Again, you are talking about an issue relating to changing an "interface" not an "implementation". Information hiding and encapsulation are designed for "implementation hiding". Interfaces are by definition public contracts. Any time you change an interface you can expect rework on the client side regardless of the programming methodology you use (setter/getters, public fields, anything else you can think off..).

I'm not sure whether your post has migrated toward a discussion of the best way to implement a gas tank class or if you still have issues with getter/setters. Anyway, remember that just because getters/setters can't fix the "inteface change" problem (because nothing can), that doesn't mean that you should ignore the many other benefits they provide when it comes to REAL information and implementation hiding.

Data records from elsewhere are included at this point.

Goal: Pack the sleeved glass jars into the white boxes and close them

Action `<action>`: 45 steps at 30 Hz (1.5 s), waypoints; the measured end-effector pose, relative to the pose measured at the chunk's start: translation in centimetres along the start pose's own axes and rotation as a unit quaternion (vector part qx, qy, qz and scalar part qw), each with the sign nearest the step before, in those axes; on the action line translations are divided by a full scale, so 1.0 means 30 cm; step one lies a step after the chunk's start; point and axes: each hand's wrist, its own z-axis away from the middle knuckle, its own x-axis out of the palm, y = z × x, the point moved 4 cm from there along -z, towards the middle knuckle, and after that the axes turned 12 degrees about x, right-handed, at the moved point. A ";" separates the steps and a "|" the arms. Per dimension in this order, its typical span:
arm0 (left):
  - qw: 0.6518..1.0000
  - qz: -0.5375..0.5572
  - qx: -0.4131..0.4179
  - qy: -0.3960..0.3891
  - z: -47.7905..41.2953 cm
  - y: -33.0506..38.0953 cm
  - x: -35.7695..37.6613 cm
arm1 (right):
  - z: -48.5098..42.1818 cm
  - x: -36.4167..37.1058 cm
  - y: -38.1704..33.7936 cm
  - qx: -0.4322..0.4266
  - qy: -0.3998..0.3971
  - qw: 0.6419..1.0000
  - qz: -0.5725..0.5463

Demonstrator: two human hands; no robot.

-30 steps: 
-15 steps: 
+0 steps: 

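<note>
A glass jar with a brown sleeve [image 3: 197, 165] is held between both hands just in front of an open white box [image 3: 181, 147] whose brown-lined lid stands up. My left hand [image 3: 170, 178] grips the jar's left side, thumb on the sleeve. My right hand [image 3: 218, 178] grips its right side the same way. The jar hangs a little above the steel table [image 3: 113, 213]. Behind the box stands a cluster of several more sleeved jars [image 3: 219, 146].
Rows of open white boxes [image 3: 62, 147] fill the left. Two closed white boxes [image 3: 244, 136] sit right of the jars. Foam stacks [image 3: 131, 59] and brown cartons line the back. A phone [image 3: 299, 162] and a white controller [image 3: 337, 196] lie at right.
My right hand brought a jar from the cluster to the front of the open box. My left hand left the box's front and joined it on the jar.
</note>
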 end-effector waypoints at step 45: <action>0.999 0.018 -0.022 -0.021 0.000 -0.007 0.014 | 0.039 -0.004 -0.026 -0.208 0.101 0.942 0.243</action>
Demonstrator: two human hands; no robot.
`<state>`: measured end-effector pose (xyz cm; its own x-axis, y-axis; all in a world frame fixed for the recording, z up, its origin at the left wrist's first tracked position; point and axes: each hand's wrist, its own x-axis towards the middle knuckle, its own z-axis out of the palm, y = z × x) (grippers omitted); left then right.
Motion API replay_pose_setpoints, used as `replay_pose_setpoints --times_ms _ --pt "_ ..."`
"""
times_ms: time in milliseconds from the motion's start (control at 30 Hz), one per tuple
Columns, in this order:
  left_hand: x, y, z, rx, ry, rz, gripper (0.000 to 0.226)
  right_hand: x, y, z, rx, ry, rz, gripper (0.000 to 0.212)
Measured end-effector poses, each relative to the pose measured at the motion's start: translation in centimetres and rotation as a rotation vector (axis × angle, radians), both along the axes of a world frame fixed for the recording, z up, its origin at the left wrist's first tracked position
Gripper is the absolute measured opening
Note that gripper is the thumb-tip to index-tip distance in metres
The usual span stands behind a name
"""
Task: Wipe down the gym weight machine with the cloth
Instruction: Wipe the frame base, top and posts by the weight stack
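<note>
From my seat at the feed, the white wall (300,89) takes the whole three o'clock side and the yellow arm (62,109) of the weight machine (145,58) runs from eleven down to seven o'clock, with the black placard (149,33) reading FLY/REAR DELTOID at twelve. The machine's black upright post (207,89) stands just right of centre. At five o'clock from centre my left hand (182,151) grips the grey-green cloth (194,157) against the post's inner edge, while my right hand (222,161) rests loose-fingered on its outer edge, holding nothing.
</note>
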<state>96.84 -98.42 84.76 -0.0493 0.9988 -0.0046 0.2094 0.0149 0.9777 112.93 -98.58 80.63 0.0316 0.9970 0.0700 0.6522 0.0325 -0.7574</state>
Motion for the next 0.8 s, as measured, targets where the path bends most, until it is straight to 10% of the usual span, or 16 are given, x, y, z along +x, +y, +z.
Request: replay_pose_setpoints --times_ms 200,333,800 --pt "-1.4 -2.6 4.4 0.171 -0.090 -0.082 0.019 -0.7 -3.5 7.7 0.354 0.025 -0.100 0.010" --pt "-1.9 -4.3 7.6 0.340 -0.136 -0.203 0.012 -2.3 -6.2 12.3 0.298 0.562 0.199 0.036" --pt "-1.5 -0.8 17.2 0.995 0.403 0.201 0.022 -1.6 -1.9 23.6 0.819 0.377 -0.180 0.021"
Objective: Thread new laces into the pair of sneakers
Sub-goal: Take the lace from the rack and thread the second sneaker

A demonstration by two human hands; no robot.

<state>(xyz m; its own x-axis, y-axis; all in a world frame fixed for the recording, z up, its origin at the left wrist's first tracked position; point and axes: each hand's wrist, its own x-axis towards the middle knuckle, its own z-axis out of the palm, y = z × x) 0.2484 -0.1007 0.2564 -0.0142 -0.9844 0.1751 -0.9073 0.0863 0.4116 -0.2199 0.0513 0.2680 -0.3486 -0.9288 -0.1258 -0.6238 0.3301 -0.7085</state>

public void setTankStatus(int status)
{
    this.tank = status;
   
    // Here is the real benefit and implementation hiding.
    this.updateGasGauge();
}
squidward
Thursday, June 16, 2005
 
 
If you think of your objects as aggregating some data, there aren't a whole lot of options here.  There's a very clear (and difficult) tradeoff between crippling your callers and crippling your future self.

Instead, think of your objects as providing some behaviors.  Construct the interface to your objects by thinking in terms of verbs, not nouns:  fillTank(), emptyTank(), etc.  What is the automobile object responsible for?  Internally, you'll need some data representation in order to fulfill these requests, but there's no need to expose that data representation to your callers.

This is a different way to think about your objects - it's less natural for me, but it leads to far more powerful and nicely-abstracted objects.  Wherever possible, use methods that actually do something, rather than just return some data.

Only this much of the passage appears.